#### MATERIAL PROVIDED ####

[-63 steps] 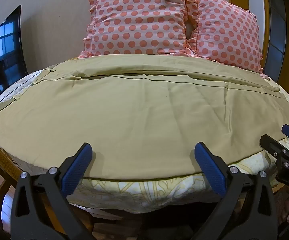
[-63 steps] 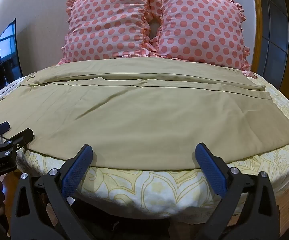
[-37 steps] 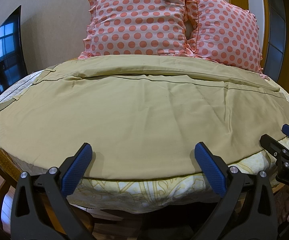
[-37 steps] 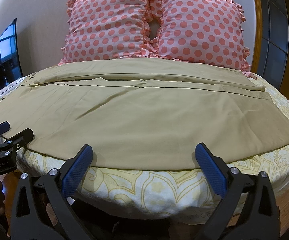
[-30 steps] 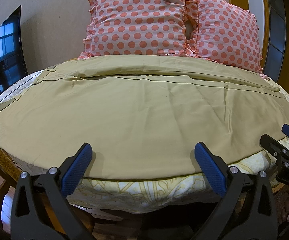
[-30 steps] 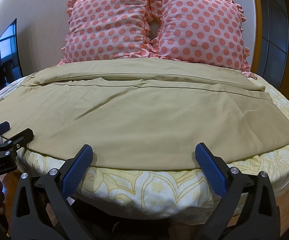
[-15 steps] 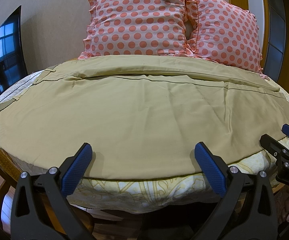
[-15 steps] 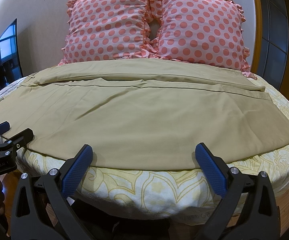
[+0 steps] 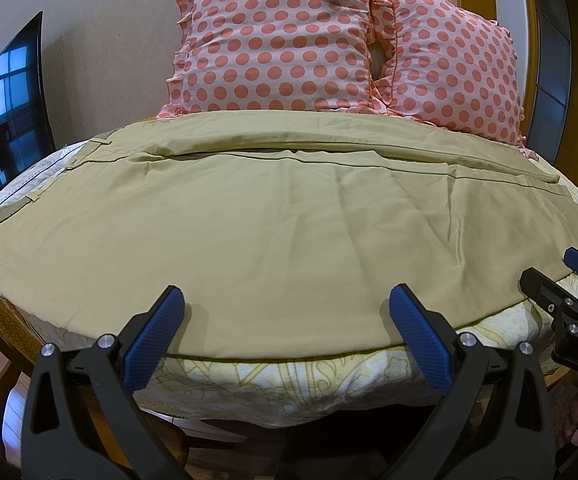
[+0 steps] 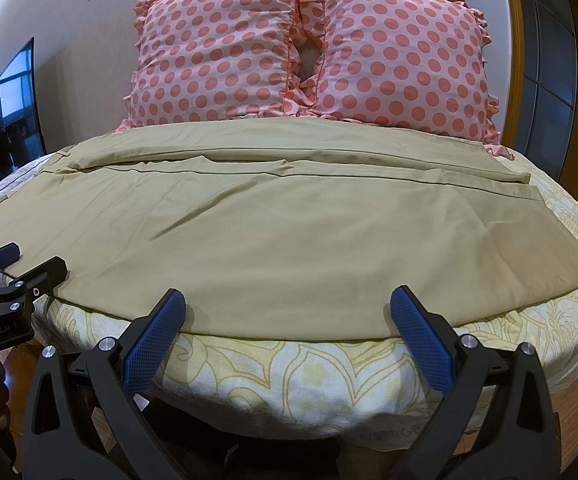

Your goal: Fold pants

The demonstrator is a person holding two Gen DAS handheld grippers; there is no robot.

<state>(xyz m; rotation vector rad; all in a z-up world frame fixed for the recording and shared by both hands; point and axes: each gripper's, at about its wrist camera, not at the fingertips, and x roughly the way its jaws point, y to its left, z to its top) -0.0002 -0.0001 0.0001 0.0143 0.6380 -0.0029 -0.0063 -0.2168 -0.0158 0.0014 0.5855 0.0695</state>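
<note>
Right, from the left wrist we see the left gripper (image 9: 285,320) spread wide, blue pads (image 9: 155,336) well apart and holding nothing, poised just off the near hem of the pants (image 9: 273,232). The pants lie flat across the bed (image 9: 289,380), waistband at the left, legs running right, a long seam along the far side. Over at the right edge the right gripper (image 9: 557,276) pokes in beside the cloth, its fingers parted too. Two dotted pillows (image 9: 281,40) stand at the far end, and a TV (image 9: 9,100) hangs on the left wall.

Now the right wrist: we have the right gripper (image 10: 287,320) gaping just as wide, nothing between its pads (image 10: 421,344), near the hem but short of it, over the yellow-patterned bedsheet. The pants (image 10: 249,240) spread from the left edge to a cuff at the right, lightly creased. At the left the left gripper (image 10: 25,264) sits close to the cloth's edge; whether it touches, we can't tell. Pillows (image 10: 309,52) lean against the far wall.
</note>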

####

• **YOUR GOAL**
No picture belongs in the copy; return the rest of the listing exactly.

• **WRITTEN SOLUTION**
[-63 steps] 
[-63 steps] 
[-37 steps] 
[-37 steps] 
[-30 steps] 
[-30 steps] 
[-15 steps] 
[-15 steps] 
[+0 steps] 
[+0 steps] 

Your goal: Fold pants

The demonstrator is a person holding two Gen DAS handheld grippers; there is no robot.

<state>(xyz m; rotation vector rad; all in a z-up world frame fixed for the recording and shared by both hands; point and axes: each gripper's, at about its wrist camera, not at the fingertips, and x roughly the way its jaws point, y to its left, z to its top) -0.0002 -0.0001 0.0001 0.0143 0.6380 -0.0029 -0.0063 -0.2168 -0.0158 0.0014 0.5855 0.0695</state>
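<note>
Right, from the left wrist we see the left gripper (image 9: 285,320) spread wide, blue pads (image 9: 155,336) well apart and holding nothing, poised just off the near hem of the pants (image 9: 273,232). The pants lie flat across the bed (image 9: 289,380), waistband at the left, legs running right, a long seam along the far side. Over at the right edge the right gripper (image 9: 557,276) pokes in beside the cloth, its fingers parted too. Two dotted pillows (image 9: 281,40) stand at the far end, and a TV (image 9: 9,100) hangs on the left wall.

Now the right wrist: we have the right gripper (image 10: 287,320) gaping just as wide, nothing between its pads (image 10: 421,344), near the hem but short of it, over the yellow-patterned bedsheet. The pants (image 10: 249,240) spread from the left edge to a cuff at the right, lightly creased. At the left the left gripper (image 10: 25,264) sits close to the cloth's edge; whether it touches, we can't tell. Pillows (image 10: 309,52) lean against the far wall.
</note>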

This completes the output.